What this task involves ::
Copy out each line below exactly as it appears.

Data ::
********************

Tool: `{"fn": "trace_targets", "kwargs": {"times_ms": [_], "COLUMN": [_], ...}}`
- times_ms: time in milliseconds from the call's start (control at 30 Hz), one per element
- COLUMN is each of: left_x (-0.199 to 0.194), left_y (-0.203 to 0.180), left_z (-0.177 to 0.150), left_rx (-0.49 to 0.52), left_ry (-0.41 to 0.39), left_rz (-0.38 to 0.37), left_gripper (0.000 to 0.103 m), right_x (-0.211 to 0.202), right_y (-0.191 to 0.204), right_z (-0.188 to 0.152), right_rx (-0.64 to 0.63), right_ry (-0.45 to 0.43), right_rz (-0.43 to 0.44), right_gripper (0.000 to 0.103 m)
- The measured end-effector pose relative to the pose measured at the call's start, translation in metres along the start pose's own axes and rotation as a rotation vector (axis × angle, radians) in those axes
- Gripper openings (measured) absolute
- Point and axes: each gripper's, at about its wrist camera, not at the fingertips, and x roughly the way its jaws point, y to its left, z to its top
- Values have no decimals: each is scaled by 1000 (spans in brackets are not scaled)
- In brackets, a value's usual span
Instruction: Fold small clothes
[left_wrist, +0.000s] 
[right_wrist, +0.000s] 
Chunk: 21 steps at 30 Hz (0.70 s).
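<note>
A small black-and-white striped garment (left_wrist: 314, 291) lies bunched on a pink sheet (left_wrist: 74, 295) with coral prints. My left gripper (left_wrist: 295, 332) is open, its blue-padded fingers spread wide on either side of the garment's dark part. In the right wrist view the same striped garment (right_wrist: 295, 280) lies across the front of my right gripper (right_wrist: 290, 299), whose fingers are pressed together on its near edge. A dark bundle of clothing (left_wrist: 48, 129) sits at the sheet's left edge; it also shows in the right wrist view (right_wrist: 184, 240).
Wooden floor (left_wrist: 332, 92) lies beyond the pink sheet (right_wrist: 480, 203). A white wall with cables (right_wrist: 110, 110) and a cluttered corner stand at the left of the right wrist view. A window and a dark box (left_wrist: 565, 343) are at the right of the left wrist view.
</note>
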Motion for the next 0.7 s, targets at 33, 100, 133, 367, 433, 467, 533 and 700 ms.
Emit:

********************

Written answer ::
Tool: `{"fn": "trace_targets", "kwargs": {"times_ms": [_], "COLUMN": [_], ...}}`
- times_ms: time in milliseconds from the call's start (control at 30 Hz), one per element
- COLUMN is each of: left_x (-0.199 to 0.194), left_y (-0.203 to 0.180), left_z (-0.177 to 0.150), left_rx (-0.49 to 0.52), left_ry (-0.41 to 0.39), left_rz (-0.38 to 0.37), left_gripper (0.000 to 0.103 m), right_x (-0.211 to 0.202), right_y (-0.191 to 0.204), right_z (-0.188 to 0.152), right_rx (-0.64 to 0.63), right_ry (-0.45 to 0.43), right_rz (-0.43 to 0.44), right_gripper (0.000 to 0.103 m)
- The measured end-effector pose relative to the pose measured at the call's start, translation in metres along the start pose's own axes and rotation as a rotation vector (axis × angle, radians) in those axes
- Gripper openings (measured) absolute
- Point and axes: each gripper's, at about its wrist camera, not at the fingertips, and x roughly the way its jaws point, y to its left, z to its top
- Values have no decimals: each is scaled by 1000 (spans in brackets are not scaled)
- In brackets, a value's usual span
Instruction: Fold small clothes
[left_wrist, +0.000s] 
[right_wrist, +0.000s] 
Chunk: 21 steps at 30 Hz (0.70 s).
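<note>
A small black-and-white striped garment (left_wrist: 314, 291) lies bunched on a pink sheet (left_wrist: 74, 295) with coral prints. My left gripper (left_wrist: 295, 332) is open, its blue-padded fingers spread wide on either side of the garment's dark part. In the right wrist view the same striped garment (right_wrist: 295, 280) lies across the front of my right gripper (right_wrist: 290, 299), whose fingers are pressed together on its near edge. A dark bundle of clothing (left_wrist: 48, 129) sits at the sheet's left edge; it also shows in the right wrist view (right_wrist: 184, 240).
Wooden floor (left_wrist: 332, 92) lies beyond the pink sheet (right_wrist: 480, 203). A white wall with cables (right_wrist: 110, 110) and a cluttered corner stand at the left of the right wrist view. A window and a dark box (left_wrist: 565, 343) are at the right of the left wrist view.
</note>
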Motion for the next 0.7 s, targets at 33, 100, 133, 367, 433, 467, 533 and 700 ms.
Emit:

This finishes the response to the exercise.